▶ **Instructions for the task**: Exactly as written, transcribe the lines that run from the one containing "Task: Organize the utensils" to the end of the records below.
§
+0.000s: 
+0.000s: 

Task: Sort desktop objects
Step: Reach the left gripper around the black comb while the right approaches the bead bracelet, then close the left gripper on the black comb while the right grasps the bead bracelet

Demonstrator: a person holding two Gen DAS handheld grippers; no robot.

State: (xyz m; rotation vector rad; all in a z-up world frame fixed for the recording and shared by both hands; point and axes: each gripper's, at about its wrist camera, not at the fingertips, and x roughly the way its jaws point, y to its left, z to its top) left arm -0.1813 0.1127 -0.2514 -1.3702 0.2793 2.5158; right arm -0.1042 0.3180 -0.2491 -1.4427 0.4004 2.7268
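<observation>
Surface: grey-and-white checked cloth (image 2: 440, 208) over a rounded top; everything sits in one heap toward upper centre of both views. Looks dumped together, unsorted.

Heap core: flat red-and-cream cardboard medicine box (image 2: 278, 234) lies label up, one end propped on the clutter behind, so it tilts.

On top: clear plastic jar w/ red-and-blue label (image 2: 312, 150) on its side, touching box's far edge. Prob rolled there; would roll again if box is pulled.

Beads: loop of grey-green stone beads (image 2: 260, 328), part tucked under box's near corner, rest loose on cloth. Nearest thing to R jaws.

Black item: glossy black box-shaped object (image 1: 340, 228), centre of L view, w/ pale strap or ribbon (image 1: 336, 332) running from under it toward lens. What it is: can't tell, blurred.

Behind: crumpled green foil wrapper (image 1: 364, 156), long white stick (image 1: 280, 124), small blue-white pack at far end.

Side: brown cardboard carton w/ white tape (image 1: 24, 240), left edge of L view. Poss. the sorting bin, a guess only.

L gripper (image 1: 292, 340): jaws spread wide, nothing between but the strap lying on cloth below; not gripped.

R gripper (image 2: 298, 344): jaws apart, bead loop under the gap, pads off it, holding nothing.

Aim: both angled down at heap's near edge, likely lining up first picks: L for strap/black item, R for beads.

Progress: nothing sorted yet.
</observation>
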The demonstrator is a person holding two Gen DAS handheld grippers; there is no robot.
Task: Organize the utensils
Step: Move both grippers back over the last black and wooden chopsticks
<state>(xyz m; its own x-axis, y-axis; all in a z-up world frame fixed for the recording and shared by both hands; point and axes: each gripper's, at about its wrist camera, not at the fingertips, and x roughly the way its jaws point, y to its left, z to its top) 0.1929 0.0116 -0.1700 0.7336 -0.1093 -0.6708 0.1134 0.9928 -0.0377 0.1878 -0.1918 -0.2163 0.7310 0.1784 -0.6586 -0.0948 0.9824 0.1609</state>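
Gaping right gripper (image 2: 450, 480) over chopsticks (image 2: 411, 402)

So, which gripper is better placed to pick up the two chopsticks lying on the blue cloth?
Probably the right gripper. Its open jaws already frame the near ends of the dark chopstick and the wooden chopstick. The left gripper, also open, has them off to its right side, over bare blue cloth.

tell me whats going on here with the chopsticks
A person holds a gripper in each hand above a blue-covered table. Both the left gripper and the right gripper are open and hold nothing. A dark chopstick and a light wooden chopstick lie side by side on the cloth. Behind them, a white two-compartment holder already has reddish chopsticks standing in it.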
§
▶ **Answer box**:
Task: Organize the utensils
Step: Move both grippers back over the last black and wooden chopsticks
<state>(xyz m; its own x-axis, y-axis; all in a z-up world frame fixed for the recording and shared by both hands; point and axes: each gripper's, at about its wrist camera, not at the fingertips, and x roughly the way its jaws point, y to its left, z to its top) 0.1929 0.0116 -0.1700 0.7336 -0.1093 -0.6708 0.1134 0.9928 -0.0377 0.1878 -0.1918 -0.2163 0.7310 0.1784 -0.6586 -0.0948 0.9824 0.1609</state>
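Gaping right gripper (image 2: 450, 480) over chopsticks (image 2: 411, 402)

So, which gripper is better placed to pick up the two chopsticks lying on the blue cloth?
Probably the right gripper. Its open jaws already frame the near ends of the dark chopstick and the wooden chopstick. The left gripper, also open, has them off to its right side, over bare blue cloth.

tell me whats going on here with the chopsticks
A person holds a gripper in each hand above a blue-covered table. Both the left gripper and the right gripper are open and hold nothing. A dark chopstick and a light wooden chopstick lie side by side on the cloth. Behind them, a white two-compartment holder already has reddish chopsticks standing in it.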

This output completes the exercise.